Asian Crisis
A large economic downturn in East Asia threatens to end its nearly 30 year run
of high growth rates. It is hard to understand what these declines will actualy
do to the world market. The crisis has caused Asian currencies to fall 50-60%,
stock markets to decline 40%, banks to close, and property values to drop. The
crisis was brought on by currency devaluations, bad banking practices, high
foreign debt, loose government regulation, and corruption. Due to East Asia\'s
large impact on the world economy, the panic in Thailand, Indonesia, Korea, and
other Asian countries has prompted other countries to worry about the affect on
their own economies and offer aid to the financially troubled nations. The
countries that are included in the East Asian crisis, known as "Tiger"
economies, are Hong Kong, Indonesia, South Korea, Malaysia, the Philippines,

Singapore, Taiwan and Thailand. For these countries to participate effectively
in the exchange of goods, services, and assets, an international monetary system
is needed to facilitate economic transactions. To be effective in facilitating
movement in goods, services, and assets, a monetary system most importantly
requires an efficient balance of payments adjustment mechanism so that deficits
and surpluses are not prolonged but are eliminated with relative ease in a
reasonably short time period. The Asian crisis of recent falls into this
category of inefficient balance of payments facilitated by depreciation of its
currency. By competitively depreciating its currencies, Asia is exporting its
deflation, its overcapacity and its lack of growth to the West, particularly to
the US. No other group of countries in the world has produced more rapid
economic growth and dramatic reduction in poverty than East Asia. Korea,

Malaysia, and Thailand have virtually eliminated absolute poverty, and Indonesia
is within reach of that goal. Nevertheless, this financial crisis has exposed
weaknesses in Asian economies that must be addressed if the region is to return
to its high growth of recent years. Despite the great cries of anguish we hear
from bankers and corporations, the real victims of the collapse of "globalisation"
in Asia, are the same people who were the victims of the "miracle".

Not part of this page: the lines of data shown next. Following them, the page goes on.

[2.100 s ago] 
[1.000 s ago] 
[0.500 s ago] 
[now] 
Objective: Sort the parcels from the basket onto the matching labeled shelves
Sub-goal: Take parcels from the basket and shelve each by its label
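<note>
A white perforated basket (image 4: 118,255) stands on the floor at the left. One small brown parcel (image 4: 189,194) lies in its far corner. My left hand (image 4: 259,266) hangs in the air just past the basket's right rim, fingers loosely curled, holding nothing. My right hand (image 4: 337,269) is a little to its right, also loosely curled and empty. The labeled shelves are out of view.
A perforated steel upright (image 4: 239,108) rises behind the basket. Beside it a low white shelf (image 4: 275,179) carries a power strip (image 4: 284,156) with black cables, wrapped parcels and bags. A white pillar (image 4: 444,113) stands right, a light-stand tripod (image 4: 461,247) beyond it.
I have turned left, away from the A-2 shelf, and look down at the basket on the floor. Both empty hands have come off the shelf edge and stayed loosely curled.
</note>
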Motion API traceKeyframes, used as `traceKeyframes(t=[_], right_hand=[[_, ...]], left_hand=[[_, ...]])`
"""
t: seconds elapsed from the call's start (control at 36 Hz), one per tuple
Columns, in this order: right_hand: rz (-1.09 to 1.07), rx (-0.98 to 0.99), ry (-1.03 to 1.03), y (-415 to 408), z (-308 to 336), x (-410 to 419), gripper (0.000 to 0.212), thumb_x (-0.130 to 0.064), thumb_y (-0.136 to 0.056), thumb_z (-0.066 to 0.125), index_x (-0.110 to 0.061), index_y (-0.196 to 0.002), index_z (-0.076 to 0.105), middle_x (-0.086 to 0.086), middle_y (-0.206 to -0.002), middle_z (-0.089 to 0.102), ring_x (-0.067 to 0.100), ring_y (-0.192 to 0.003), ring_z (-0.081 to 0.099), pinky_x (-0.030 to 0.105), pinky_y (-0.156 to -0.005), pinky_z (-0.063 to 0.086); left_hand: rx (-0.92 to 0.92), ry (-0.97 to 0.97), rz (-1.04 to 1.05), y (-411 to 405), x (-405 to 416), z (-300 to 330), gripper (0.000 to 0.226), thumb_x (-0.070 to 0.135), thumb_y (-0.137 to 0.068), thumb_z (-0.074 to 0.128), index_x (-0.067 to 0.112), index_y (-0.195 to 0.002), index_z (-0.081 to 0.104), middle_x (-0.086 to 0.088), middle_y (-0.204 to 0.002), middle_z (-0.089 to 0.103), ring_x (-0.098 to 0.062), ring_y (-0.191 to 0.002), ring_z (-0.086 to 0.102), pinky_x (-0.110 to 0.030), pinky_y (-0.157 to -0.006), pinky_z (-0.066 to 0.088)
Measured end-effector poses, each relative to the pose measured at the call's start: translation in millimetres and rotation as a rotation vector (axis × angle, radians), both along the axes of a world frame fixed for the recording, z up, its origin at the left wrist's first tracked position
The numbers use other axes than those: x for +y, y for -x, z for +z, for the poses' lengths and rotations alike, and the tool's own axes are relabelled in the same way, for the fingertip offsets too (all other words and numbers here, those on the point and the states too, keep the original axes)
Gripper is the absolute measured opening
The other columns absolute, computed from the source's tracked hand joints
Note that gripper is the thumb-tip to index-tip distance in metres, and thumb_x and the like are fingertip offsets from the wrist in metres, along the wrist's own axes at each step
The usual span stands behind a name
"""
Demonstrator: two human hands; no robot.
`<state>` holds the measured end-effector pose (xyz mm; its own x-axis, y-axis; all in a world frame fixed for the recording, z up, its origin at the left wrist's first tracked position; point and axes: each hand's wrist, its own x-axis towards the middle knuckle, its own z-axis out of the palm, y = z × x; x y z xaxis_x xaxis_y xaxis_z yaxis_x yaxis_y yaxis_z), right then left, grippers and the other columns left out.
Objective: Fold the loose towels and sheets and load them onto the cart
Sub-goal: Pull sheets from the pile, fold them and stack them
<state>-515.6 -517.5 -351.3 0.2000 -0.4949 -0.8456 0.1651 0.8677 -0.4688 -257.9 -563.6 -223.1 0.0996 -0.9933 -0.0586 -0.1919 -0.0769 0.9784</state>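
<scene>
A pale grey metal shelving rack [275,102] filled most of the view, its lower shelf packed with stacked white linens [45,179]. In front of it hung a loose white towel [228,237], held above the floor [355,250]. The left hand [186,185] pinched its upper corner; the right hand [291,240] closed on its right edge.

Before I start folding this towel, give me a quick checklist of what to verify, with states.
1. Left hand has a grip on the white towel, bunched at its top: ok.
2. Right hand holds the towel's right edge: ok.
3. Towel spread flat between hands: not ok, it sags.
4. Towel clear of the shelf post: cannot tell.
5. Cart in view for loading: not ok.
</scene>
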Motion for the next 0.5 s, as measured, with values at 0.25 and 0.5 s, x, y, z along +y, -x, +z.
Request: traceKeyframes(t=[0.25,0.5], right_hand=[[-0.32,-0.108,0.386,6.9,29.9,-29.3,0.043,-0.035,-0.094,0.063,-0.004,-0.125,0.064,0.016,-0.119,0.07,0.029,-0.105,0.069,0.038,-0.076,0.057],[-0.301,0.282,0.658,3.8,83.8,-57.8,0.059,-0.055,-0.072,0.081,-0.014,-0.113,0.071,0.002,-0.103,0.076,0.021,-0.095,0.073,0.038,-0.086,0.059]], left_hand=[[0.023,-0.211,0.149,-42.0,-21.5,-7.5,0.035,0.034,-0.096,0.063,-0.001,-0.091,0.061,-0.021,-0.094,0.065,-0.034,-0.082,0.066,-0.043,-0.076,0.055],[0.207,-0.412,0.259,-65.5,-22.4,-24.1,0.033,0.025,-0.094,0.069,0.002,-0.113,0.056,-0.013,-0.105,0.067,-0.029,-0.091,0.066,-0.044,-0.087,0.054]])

Their low wages, or incomes from farming, are now devalued by 25% - 55%.

Millions of casual construction workers are idle across the region. And now
hundreds of thousands of public sector employees and finance sector workers are
being sacked as the IMF enforces government budget cuts, bank and finance
company closures. The East Asian crisis has affected almost all of the Asian
nations, but the three hardest hit countries are Thailand, Indonesia, and South

Korea. The panic began in Thailand in May of 1997 when speculators, worried
about Thailand\'s slowing economy, excessive debt, and political instability
devalued the baht as they fled for market-driven currencies like the American
dollar. Indonesia\'s economy soon fell soon after when the rupiah hit a record
low against the U.S. dollar. Indonesia is plagued by more than $70 billion worth
of bad debts and a corrupt and inefficient government. Thailand and Indonesia
also suffer from being overbuilt during real estate booms that were the result
of huge influxes of cash by optimistic foreign investors. South Korea faltered
under the weight of its huge foreign debt, decreasing exports, and weakening
currency. World Bank support for East Asian governments focuses on carrying out
three principal objectives: build the foundation for restoring growth and
raising incomes by adopting wide-ranging reforms in the financial sector, in
corporate governance and competition, and in managing external debt. This builds
on the IMF-led rescue efforts in the region; strengthen social protection
for the poor and other vulnerable groups to help cushion the impact of the
crisis; and improve the quality and transparency of key government
institutions, including helping governments address problems of corruption and
accountability. The World Bank believes these objectives are inseparable and
essential components of winning and holding public support for difficult
reforms. There must be visible help with the social costs of reform,
particularly protection for the unemployed; the financial and corporate sectors
must be better regulated, more transparent, and adequately capitalized to regain
the confidence of investors, both foreign and domestic. Once confidence is
restored, economic growth can resume, raising incomes for the poor in the
process. The World Bank\'s Involvement to Date Since July 1997, the Bank has
pledged some $16 billion to the region, almost the equivalent of an entire
year\'s regular lending, and already disbursed more than $3.5 billion in loans.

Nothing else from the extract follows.